On top of acting, Toby has also had the job of production crew. "I had to move the lights, I had to move the camera. In fact, if the credits don't read: 'Camera man, lighting, runner.'"

As well as this, Toby currently hasn't acted with anybody apart from Cherylee. When speaking to Carla and Sarah via videocall, Toby and Cherylee were actually talking to the 1st ADs. Toby said: "It's a bit like Jurassic Park. Sam Neill has to imagine a brontosaurus; I've done the same but with Carla. We had to use our imagination, but it's great, it's fun."

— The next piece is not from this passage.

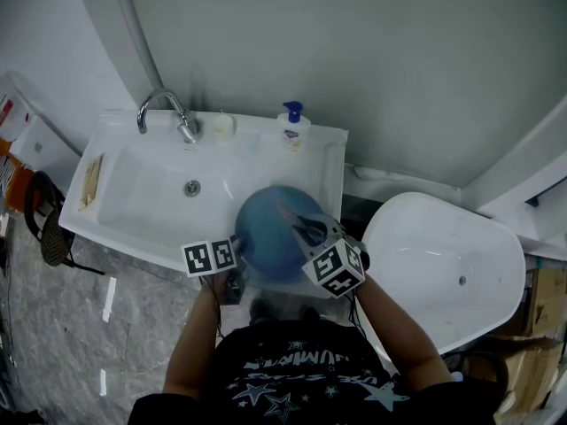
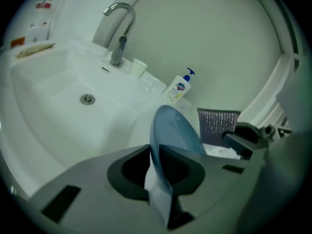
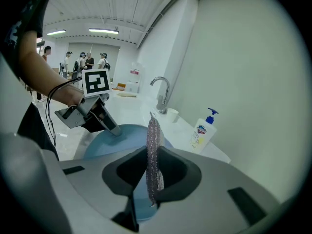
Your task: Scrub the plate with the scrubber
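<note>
A round blue plate (image 1: pixel 276 230) is held over the sink's front right corner. My left gripper (image 1: pixel 232 255) is shut on the plate's near left rim. In the left gripper view the plate (image 2: pixel 173 130) stands edge-on, clamped between the jaws of that gripper (image 2: pixel 158 179). My right gripper (image 1: pixel 310 233) is above the plate's right side, shut on a silvery mesh scrubber (image 3: pixel 153 150). The scrubber hangs flat between the jaws of this gripper (image 3: pixel 151 179), just over the plate's face (image 3: pixel 112 138). From the left gripper view the scrubber (image 2: pixel 217 126) shows behind the plate.
The white sink (image 1: pixel 133 193) has a chrome faucet (image 1: pixel 164 109) at the back, a small cup (image 1: pixel 221 124) and a blue-pump soap bottle (image 1: pixel 292 127) on the rim. A brush (image 1: pixel 91 180) lies on the left rim. A white tub (image 1: pixel 443 264) stands to the right.
</note>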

Many Corrie actors have played previous, smaller roles within the soap, and Toby is no exception. "If you delve into the archives, I once married Curly Watts. I was a vicar. They wanted a young vicar at Curly Watt's wedding, and I think if you go back, it was about 747 years ago. That was just a one-off.

"I'm from the countryside in the middle of nowhere, nobody in my family was involved in television or show business. I'm a big telly geek and if you vaguely remember a series from the 1970s, I could tell you what it's called, where it is on my DVD shelf, who was in it, and I've probably written to the director. The idea of being in Corrie, which is the biggest and longest telly of them all, if you'd told my teenage self, who was drawn to this gogglebox and thinking how amazing it must be to even be an actor, let alone on telly, I wouldn't have believed it. I'm tickled pink."

At the heart of Izzy's storyline, Coronation Street will highlight the struggles disabled people in employment have had to face during the pandemic, and Toby says he was "amazed" with the scripts. "I was so impressed when I got the scripts through because it's not a finger-waggy story, it's a story that's been told through character. 

"It tells the story without you feeling like you're being lectured. Life with a disabled person is not all about just people being mean. It's the sort of drip, drip, drip, that if you're not in it, you don't quite see it. I think having it presented as a sort of everyday thing in the backdrop of the situations we know and the characters we like, is a brilliant way of prompting the national conversation, but without kicking anybody into it, just because she's there."